William Was married to Juliet Hays.
William Wallace Hays obituary.
William Wallace Hays grave-site.
The following was submitted by Greg Silvey in June 2012…
I ran across your reproduction of the obituary for my great-great grandfather William Wallace Hays, and thought I would fill in a few details for you, based on my own research into my family’s history.
My great-grandfather Walter R Rehm married one of W.W. Hays’daughters, but the daughter he married was Anna “Hannah” Hays, notCatherine G. “Kate” Hays.
Kate married Edward J Darnell in Haysville in 1888. The Wichita Daily Eagle reported this in an article on April 17, 1888, which is attached.
Ed Darnell worked for W.W. Hays as his turnkey when Hays was sheriff of Sedgwick County.
All of the Hays family except one daughter, Amy, (who married Charles Knorr and stayed in Kansas), moved from Kansas to Washington in early 1900. W.W. Hays and his son Will struck out for the Alaska gold fields of Nome in the spring of 1900. The Wichita Daily Eagle reported on their efforts, and reported further on their visits back to Haysville after returning from Alaska.
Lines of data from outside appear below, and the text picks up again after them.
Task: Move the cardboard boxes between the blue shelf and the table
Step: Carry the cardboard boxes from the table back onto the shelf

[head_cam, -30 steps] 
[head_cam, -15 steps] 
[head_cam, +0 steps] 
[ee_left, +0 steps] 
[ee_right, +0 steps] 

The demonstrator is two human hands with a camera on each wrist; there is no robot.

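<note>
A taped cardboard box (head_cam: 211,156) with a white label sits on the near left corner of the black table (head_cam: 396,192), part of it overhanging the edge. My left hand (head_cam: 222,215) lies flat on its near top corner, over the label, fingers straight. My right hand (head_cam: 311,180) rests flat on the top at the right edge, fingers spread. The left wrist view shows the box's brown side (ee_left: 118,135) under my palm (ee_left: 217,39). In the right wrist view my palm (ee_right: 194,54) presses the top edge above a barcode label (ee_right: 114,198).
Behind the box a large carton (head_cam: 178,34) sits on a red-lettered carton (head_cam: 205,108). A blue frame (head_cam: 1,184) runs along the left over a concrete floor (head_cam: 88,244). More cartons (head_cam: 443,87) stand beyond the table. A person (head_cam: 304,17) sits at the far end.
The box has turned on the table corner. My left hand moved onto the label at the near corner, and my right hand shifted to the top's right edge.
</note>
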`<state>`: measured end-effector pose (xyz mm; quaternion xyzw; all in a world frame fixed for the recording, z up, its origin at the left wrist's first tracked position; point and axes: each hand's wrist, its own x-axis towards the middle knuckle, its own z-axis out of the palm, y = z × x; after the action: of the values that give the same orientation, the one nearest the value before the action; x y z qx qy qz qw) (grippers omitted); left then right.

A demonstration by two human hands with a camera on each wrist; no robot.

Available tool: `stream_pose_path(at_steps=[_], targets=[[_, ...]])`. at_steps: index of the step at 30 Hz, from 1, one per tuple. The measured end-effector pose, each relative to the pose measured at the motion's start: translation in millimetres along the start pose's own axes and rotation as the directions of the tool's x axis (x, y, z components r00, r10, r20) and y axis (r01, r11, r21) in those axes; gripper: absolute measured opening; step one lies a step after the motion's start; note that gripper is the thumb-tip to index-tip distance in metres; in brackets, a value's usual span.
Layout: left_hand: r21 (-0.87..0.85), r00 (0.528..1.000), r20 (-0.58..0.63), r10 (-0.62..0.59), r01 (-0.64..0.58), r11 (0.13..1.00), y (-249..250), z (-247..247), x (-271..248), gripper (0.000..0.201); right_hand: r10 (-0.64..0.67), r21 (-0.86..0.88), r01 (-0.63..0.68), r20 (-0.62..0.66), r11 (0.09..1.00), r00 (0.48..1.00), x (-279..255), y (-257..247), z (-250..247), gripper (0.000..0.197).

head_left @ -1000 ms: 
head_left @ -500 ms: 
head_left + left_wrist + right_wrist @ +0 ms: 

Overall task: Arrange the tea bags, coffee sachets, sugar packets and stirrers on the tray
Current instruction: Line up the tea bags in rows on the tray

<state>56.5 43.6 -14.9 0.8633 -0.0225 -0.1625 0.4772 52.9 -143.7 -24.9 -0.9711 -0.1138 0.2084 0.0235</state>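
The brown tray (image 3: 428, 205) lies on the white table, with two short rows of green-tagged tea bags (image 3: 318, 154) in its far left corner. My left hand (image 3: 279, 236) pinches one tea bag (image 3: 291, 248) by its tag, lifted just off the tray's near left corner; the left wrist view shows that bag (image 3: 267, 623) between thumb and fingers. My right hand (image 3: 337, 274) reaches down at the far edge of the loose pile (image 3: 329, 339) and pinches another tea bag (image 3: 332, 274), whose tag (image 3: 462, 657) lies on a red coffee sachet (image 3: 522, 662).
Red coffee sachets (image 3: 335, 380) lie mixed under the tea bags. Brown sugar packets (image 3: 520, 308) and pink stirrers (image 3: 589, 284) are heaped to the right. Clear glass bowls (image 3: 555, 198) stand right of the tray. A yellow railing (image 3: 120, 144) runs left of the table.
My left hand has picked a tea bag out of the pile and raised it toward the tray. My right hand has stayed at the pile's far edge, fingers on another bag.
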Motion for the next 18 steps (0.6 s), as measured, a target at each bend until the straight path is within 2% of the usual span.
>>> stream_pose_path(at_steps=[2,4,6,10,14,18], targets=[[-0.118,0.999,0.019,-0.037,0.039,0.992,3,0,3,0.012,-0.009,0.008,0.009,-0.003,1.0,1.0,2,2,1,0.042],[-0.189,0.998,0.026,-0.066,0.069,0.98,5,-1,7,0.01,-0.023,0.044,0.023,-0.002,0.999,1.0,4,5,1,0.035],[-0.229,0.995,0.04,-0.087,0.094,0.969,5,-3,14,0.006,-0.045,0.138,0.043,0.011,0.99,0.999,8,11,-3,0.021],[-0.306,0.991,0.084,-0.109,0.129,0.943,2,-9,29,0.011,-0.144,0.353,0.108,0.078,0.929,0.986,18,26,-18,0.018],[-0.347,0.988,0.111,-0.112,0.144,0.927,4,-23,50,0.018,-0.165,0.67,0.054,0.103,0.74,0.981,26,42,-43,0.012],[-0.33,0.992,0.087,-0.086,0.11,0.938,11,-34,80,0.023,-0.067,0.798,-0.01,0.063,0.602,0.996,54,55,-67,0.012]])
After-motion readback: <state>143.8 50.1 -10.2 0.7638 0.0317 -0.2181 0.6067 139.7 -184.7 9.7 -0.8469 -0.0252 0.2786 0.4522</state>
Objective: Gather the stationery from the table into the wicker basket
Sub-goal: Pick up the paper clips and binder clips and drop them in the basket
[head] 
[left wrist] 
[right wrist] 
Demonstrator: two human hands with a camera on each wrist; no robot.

Anna Hays (1866-1934) married my great-grandfather Walter Rehm in Haysville in 1896. They had three children, two born in Haysville, Hays, Sidney, and my grandfather Jack, who was born in Spokane, Washington. Anna and Walter are both buried in Tacoma, Washington, as are William W and Juliet Hays.
Richard Hays, who was a reporter for the Wichita Daily Eagle, became the arts critic for the Seattle Times, and worked for the paper from 1919-1952. He died a few months after retiring.